‘Wat zou u doen als u een god was?’ vraagt Don Rumata aan de lijfarts van de koning. ‘Dan had ik geen plasproblemen,’ aldus het praktische antwoord op de filosofische vraag.

Het illustreert het basale verschil tussen de van de eigentijdse aarde afkomstige Don – een observerende wetenschapper die voor een god wordt aangezien – en de kwakzalver op de modderige planeet Arkanar, waar de mensheid in de middeleeuwen is blijven steken. Rumata in zijn witzijden overhemd is een eenling in de hoofdstad, gebouwd op een moeras waar een hardnekkige herfst aanhoudt. Bui na bui na bui. 
 
Wijsneuzen eindigen in de beerput, boekenwurmen aan de galg, opgejaagd door de op macht beluste Don Reba en zijn ‘ grijze jassen’. Rumata – de enige die zich de moeite getroost zich te wassen – smokkelt als een beschermheilige uitvinders en dichters voorbij de stadsmuren, in afwachting van een Renaissance die op zich laat wachten. De rede lijkt geen greep te hebben op de hardnekkige, goddelijke orde van Arkanar. 
 



Hard to be a god is de laatste film en het magnum opus van de in 2013 overleden Russische nonconformist Alexej German sr., naar het gelijknamige scifi-boek van de gebroeders Stroegatski.

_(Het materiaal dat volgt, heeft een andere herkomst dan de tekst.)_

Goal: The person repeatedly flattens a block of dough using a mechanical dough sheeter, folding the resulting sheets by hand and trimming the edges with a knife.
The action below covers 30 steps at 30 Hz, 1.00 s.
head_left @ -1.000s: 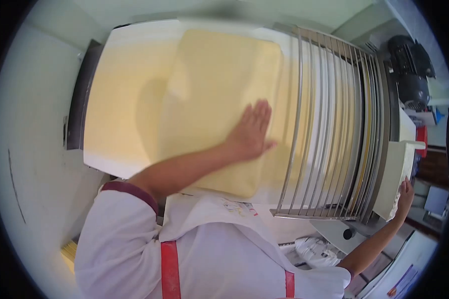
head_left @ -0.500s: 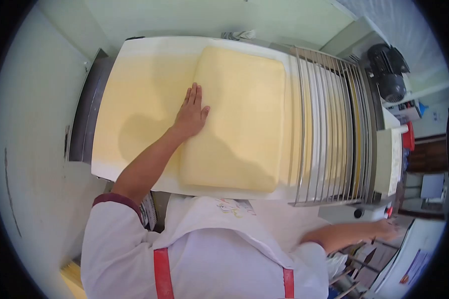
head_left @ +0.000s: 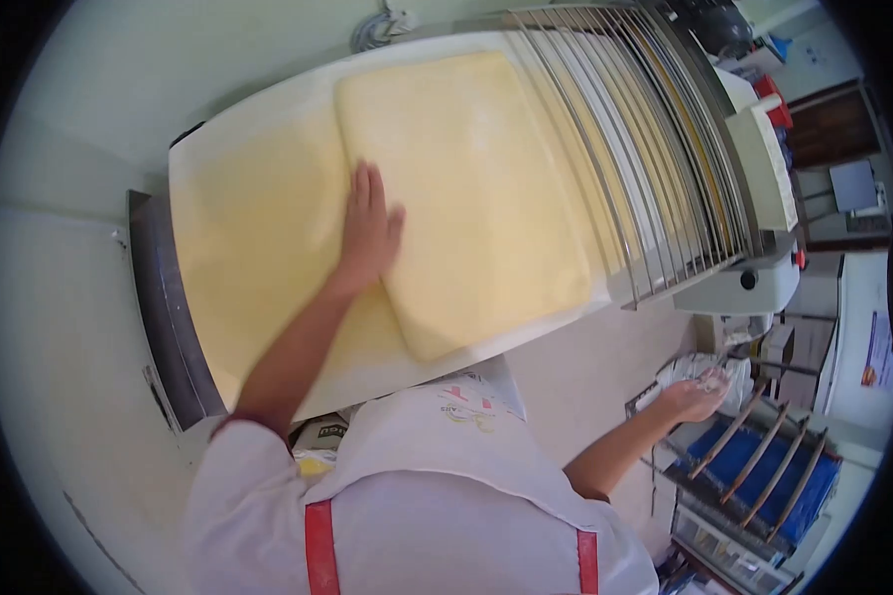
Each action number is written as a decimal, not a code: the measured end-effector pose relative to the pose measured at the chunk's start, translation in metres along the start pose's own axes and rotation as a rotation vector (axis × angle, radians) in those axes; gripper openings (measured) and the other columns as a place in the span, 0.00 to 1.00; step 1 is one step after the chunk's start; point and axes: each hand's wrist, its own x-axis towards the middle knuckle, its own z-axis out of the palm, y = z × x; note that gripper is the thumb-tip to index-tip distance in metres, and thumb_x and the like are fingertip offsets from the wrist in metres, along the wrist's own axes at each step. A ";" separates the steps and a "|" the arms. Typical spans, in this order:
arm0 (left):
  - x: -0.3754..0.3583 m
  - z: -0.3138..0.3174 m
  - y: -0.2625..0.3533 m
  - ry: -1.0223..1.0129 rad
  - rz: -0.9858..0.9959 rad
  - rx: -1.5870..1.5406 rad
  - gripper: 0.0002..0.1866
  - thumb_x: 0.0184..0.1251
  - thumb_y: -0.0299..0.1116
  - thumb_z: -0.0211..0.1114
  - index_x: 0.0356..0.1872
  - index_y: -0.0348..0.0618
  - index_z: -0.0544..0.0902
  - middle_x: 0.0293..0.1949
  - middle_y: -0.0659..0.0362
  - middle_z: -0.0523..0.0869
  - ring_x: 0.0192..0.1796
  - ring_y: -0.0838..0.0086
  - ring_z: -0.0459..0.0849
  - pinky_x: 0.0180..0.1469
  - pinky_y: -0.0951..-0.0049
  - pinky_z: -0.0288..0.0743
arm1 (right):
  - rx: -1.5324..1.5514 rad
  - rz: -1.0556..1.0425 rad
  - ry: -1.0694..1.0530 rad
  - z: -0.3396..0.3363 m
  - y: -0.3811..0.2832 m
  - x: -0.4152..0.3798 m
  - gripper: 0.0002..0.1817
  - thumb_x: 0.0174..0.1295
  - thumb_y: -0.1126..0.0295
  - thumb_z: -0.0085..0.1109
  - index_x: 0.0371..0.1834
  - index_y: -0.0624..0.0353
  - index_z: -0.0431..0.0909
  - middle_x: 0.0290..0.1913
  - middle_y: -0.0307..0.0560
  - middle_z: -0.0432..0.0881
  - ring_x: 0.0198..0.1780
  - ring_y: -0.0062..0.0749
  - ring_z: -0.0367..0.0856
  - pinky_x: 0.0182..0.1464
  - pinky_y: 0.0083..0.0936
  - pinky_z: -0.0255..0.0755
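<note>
A thick, smooth pale yellow slab of dough [head_left: 456, 198] lies on the white belt of a dough sheeter, over a thinner yellow layer [head_left: 258, 228]. My left hand [head_left: 370, 233] rests at the slab's left edge, its fingers stretched out and flat and the thumb apart on the dough. Off to the right, away from the belt, my right hand [head_left: 697, 397] is palm-up beside a crumpled clear plastic bag [head_left: 736, 382]. Its fingertips look whitish and blurred, so whether anything is in them does not show.
A metal bar guard [head_left: 615, 149] spans the belt to the right of the slab. A metal tray-like end [head_left: 174, 307] borders the belt's left. Below my right arm stands a rack with wooden bars over blue material [head_left: 754, 466]. A wall runs along the far side.
The view has turned and shifted rightward, so the belt appears tilted. My right hand has moved from beside the machine to the plastic bag. My left hand stays at the slab's edge.
</note>
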 end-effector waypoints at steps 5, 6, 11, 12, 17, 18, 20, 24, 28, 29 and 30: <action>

Die onder andere ook het door Tarkovsky verfilmde Stalker schreven. Het is een uit 1964 stammende, in modder, stront en bloed gedrenkte maatschappijkritiek die weer actueel is. Zowel in het door de autoritaire Poetin gedomineerde Rusland als het naar populisme neigende Westen . 
 
German verfilmde de scifi-satire tot een duivels puike dronkemanstocht door een vuige, surrealistische zwart-wit-wereld. Alsof hij met zwarte magie de schilderijen van Hieronymus Bosch tot leven bracht. Ter vergelijking: bij al dat rottende gerochel verbleekt de post-apocalyptische wereld van Mad Max als een schoongepoetst toilet. 
 
Virtuoos heeft German die door cholera en kakkerlakken bevolkte schaduwtijd verbeeld in spaarzame, getrapte totalen waarin de camera rondzwerft langs burleske taferelen . Vaker verdringt zich van alles in het overlopende kader als de camera zich in het spoor van Rumata tussen het volk door wurmt in overvolle hokken met drogende ingewanden, halvegaren, kettingen, slaven, armen en benen, kwijl en kippen. Gemurmel of vlagen van zinnen monden soms uit in een korte dialoog, muziek is alleen aanwezig als een gek een toeter pakt of Rumata op zijn fluitje blaast. 
 
Groot is opnieuw het contrast als Don Rumata tegen het slot een blues- achtige melodie speelt op een voorwereldlijke klarinet. Of de primitieve Arkanar -mens die klanken op waarde weet te schatten? ‘Ik krijg er pijn van in m’n buik ,’ klaagt een passerend meisje.